By granting an unqualified right to citizenship to all of those born on the island of Ireland, the new articles have also caused further controversy in the Republic. In January 2003, the Supreme Court ruled that it was constitutional for the Government to deport the parents of children who were Irish citizens. In October 2004 the European Court of Justice ruled (in the Chen case) that a mother who is neither a UK nor an Irish citizen, whose child was born in Northern Ireland and had subsequently (as was the child's entitlement) acquired Irish citizenship, had the right to live with her child in the UK, since denying this would in effect deny residence to the child, in violation of her rights as a citizen. The ECJ ruling acknowledged that, under certain circumstances, a person born in part of the UK (i.e. Northern Ireland) could not gain citizenship of that nation state, but could gain Irish citizenship, without having ever set foot in the Republic of Ireland, or having any connection with it.

The Twenty-seventh Amendment was approved by referendum on 11 June 2004, and was enacted on 24 June.

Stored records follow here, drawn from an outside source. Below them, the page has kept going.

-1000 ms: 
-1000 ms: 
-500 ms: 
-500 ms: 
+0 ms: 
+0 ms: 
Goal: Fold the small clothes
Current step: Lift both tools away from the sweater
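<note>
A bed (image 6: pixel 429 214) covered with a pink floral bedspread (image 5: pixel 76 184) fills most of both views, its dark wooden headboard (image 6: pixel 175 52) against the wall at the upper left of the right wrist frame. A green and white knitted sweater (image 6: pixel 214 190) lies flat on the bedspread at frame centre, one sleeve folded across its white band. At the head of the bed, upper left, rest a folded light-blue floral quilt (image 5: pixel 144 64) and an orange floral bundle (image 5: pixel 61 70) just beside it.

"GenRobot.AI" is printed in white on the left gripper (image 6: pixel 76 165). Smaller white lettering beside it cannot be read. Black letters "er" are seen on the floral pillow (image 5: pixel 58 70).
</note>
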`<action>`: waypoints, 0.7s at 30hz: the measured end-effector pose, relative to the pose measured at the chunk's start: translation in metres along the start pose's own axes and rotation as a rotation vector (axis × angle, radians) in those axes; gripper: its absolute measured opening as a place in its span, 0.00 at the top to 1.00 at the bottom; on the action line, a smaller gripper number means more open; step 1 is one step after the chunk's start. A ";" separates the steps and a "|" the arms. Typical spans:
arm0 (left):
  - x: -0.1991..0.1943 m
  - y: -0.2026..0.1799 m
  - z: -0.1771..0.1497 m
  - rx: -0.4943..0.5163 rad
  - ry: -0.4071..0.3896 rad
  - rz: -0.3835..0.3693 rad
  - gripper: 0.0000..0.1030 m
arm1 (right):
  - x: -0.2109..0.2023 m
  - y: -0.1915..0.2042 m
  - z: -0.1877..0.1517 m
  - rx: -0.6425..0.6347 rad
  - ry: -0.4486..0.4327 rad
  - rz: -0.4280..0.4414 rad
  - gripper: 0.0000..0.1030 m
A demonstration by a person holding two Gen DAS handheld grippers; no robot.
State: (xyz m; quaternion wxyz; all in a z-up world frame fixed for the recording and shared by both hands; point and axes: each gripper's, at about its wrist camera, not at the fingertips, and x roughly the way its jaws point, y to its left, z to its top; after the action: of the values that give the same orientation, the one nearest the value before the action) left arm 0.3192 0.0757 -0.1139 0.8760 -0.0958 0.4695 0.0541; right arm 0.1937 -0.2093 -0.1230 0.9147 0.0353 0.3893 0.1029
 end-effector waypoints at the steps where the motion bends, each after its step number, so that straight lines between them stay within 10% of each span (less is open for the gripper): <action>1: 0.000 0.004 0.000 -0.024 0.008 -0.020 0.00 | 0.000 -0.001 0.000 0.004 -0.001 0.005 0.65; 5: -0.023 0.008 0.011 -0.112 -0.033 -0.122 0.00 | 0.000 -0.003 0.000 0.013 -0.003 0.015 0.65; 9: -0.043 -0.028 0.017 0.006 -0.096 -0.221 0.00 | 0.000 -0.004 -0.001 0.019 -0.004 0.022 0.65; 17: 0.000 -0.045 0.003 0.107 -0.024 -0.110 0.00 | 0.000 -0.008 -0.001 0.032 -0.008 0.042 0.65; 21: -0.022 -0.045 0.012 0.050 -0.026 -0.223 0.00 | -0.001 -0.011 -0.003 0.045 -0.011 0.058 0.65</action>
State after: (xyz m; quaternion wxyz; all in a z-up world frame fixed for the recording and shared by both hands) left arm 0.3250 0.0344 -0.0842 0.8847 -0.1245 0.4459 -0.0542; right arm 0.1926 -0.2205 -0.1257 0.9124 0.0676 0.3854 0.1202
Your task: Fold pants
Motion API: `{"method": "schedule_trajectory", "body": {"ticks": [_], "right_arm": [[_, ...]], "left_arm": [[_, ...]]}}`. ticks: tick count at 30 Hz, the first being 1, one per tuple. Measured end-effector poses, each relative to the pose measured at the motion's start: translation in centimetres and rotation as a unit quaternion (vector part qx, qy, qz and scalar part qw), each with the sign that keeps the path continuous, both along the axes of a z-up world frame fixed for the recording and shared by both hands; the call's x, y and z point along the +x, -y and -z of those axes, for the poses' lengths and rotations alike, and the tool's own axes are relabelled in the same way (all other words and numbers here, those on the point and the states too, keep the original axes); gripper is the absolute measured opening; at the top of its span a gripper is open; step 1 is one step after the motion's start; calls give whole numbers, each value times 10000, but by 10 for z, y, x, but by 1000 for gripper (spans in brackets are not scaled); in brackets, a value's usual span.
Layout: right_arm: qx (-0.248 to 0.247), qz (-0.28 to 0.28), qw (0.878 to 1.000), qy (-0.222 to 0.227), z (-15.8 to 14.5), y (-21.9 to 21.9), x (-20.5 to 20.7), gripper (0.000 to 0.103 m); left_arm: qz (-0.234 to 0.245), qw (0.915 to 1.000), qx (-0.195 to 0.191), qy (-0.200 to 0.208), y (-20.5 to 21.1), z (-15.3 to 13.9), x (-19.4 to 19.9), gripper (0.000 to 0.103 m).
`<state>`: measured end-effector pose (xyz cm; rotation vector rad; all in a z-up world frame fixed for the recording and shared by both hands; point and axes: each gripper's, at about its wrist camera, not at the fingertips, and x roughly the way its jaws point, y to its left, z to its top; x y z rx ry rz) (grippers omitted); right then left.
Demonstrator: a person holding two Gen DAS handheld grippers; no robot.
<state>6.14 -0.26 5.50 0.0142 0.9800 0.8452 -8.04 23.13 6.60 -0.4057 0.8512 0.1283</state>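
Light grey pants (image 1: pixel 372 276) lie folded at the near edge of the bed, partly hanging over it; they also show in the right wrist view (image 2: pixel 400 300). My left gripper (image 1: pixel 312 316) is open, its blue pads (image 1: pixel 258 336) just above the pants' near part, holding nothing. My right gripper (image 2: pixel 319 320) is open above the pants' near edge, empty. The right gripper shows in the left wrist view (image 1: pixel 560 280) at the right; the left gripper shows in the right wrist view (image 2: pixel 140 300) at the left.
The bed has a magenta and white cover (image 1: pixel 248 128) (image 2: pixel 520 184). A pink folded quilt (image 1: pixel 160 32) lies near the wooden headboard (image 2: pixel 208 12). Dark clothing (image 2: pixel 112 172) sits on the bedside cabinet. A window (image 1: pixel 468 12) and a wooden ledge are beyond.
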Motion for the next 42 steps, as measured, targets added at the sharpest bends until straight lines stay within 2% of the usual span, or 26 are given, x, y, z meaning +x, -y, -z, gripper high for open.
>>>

It inserted a new section in Article 9 of the constitution stating that, "notwithstanding any other provision of [the] Constitution", no-one would be automatically entitled to Irish citizenship unless they had at least one parent who was (or was entitled to be) an Irish citizen. The Irish Nationality and Citizenship Act 2004 amended citizenship law to remove the entitlement to citizenship from those born on the island of Ireland who did not have an Irish-citizen parent, or whose parents had not lived in Ireland for three of the previous four years. This law was commenced on 1 January 2005.